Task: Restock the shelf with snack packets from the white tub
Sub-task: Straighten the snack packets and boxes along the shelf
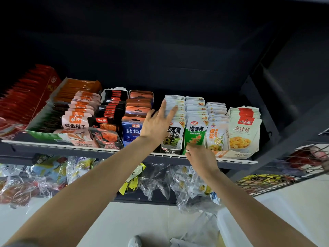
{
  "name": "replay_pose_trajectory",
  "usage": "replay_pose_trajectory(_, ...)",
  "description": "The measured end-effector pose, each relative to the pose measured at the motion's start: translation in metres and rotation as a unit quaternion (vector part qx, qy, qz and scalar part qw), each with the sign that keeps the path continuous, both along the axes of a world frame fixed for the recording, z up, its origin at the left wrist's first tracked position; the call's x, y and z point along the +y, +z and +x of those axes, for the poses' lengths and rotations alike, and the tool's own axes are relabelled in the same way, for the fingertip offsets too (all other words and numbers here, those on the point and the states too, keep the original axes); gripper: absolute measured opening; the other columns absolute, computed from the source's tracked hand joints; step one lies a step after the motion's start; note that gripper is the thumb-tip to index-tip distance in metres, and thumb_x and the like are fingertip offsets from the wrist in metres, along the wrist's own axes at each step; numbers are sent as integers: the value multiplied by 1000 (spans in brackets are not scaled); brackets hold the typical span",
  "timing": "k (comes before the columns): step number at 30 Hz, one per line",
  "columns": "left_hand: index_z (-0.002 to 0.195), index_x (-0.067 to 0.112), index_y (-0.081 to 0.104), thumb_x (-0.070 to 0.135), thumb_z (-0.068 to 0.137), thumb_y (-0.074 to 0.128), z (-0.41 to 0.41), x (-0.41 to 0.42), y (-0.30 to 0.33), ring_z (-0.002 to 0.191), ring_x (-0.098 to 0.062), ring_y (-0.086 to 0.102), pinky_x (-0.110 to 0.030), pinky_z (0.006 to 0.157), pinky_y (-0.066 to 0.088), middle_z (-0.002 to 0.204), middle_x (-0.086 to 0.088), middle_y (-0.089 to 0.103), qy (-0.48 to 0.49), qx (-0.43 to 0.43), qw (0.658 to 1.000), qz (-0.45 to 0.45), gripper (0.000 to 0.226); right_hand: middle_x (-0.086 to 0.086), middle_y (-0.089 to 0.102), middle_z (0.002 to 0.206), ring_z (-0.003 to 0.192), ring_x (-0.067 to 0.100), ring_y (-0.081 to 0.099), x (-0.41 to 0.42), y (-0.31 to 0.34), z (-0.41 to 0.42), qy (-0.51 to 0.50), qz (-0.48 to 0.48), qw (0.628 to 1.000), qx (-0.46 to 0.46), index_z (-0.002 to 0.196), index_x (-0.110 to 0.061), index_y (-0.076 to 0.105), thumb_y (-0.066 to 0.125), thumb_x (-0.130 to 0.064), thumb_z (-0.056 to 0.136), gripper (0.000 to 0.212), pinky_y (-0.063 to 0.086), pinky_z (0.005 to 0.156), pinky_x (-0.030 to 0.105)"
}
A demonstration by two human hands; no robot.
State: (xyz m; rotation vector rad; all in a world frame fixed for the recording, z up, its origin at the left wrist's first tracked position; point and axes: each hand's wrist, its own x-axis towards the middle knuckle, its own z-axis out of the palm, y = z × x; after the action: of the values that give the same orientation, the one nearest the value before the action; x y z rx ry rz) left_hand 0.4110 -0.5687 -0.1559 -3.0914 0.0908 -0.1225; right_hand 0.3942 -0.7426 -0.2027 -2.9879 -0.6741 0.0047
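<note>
On the dark shelf (53, 148) snack packets stand in rows inside display boxes. My left hand (156, 123) reaches over the black-and-white kelp packet row (173, 136), its straight fingers touching the tops of the white packets behind. My right hand (200, 155) is lower, at the shelf's front rail. Its curled fingers hold the lower edge of the front green packet (195, 134). Part of the white tub (229, 229) shows on the floor at the lower right, with clear wrapping lying against it.
Left of my hands stand blue (130, 132), black-and-red (110, 111) and pink (76, 120) packet rows; to the right are yellow-white rows (243, 132). Clear bags of snacks (160, 182) fill the shelf below. A wire basket (277, 177) juts out at the right.
</note>
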Motion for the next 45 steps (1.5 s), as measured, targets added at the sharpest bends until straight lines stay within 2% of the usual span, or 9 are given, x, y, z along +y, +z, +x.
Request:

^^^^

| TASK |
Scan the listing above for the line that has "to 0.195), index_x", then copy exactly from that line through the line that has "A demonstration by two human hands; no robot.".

| YOUR SOLUTION |
  "columns": "left_hand: index_z (-0.002 to 0.195), index_x (-0.067 to 0.112), index_y (-0.081 to 0.104), thumb_x (-0.070 to 0.135), thumb_z (-0.068 to 0.137), thumb_y (-0.074 to 0.128), z (-0.41 to 0.41), x (-0.41 to 0.42), y (-0.30 to 0.33), ring_z (-0.002 to 0.191), ring_x (-0.098 to 0.062), ring_y (-0.086 to 0.102), pinky_x (-0.110 to 0.030), pinky_z (0.006 to 0.157), pinky_y (-0.066 to 0.088), middle_z (-0.002 to 0.204), middle_x (-0.086 to 0.088), middle_y (-0.089 to 0.103), qy (-0.48 to 0.49), qx (-0.43 to 0.43), qw (0.658 to 1.000), qz (-0.45 to 0.45), gripper (0.000 to 0.226); right_hand: middle_x (-0.086 to 0.086), middle_y (-0.089 to 0.102), middle_z (0.002 to 0.206), ring_z (-0.003 to 0.192), ring_x (-0.067 to 0.100), ring_y (-0.081 to 0.099), x (-0.41 to 0.42), y (-0.31 to 0.34), z (-0.41 to 0.42), qy (-0.51 to 0.50), qz (-0.48 to 0.48), qw (0.628 to 1.000), qx (-0.46 to 0.46), index_z (-0.002 to 0.196), index_x (-0.110 to 0.061), index_y (-0.076 to 0.105), thumb_y (-0.066 to 0.125), thumb_x (-0.130 to 0.064), thumb_z (-0.056 to 0.136), gripper (0.000 to 0.212), pinky_y (-0.063 to 0.086), pinky_z (0.005 to 0.156), pinky_x (-0.030 to 0.105)"
}
A demonstration by two human hands; no robot.

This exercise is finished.